由于他这园中人多屋少、物多地少,他不得不跟许多人挤在一屋,东倒西歪睡得到处都是,他都难以下脚,天儿又热,屋里闷得很。
他让镈钟将地图在床边小几上展开,仔细地用指头指着,从西到东一座座山、一道道岭的看过一遍。
钟锤来帮他换下朝服,他摆摆手道:“别忙这个,快去拿纸笔来。

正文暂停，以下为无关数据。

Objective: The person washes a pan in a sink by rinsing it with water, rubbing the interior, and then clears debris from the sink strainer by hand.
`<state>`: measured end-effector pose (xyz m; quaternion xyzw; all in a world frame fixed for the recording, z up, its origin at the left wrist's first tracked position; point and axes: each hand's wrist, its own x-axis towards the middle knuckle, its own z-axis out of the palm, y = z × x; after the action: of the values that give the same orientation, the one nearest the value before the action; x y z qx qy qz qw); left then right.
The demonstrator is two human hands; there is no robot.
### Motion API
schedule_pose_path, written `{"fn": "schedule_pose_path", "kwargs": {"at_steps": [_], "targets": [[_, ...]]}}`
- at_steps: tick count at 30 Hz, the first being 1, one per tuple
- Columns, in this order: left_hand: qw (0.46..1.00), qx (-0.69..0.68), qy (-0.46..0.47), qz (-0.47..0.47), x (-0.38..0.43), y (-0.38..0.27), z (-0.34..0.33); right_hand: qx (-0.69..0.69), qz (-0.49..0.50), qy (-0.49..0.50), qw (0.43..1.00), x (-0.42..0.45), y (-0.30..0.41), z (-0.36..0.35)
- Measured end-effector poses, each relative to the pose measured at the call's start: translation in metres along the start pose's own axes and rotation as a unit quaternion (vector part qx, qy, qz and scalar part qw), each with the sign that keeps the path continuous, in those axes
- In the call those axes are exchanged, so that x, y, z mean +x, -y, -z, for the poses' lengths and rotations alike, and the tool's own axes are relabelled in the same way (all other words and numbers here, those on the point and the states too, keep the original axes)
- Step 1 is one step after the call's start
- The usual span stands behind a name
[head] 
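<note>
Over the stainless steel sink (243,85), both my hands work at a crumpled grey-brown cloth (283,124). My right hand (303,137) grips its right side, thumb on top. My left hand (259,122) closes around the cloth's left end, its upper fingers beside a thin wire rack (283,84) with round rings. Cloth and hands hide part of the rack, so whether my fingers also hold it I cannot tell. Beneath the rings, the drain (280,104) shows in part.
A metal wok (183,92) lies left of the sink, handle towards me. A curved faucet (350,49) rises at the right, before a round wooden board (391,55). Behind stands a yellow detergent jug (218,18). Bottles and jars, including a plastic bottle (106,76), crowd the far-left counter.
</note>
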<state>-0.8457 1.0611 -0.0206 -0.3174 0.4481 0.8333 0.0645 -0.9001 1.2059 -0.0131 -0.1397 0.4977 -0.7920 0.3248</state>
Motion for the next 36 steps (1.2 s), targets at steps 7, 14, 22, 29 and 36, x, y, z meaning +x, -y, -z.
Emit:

”
钟锤蹑手蹑脚摸着黑在屋里翻找,一团乱麻里什么也找不到,只好去钟步筹屋里问问,少顷拿着半张纸回来。
钟成缘匆忙接过纸,刚要写时,发现只有半张,叹了口气,无奈地拿袖子沿着边缘按了几下,将纸抹平。
他刚一落笔,又觉得昏暗异常,转头看灯里只有豆大的火光,“这灯怎么这么暗?”
“爷,灯油还没采买来,我再——”
“罢了罢了,只是写几个字罢了。”
他写完条子,想必没有信封,就用力折了几折,把字折在里面,交给钟锤,“你找个妥帖的人——松哥儿还在吗?”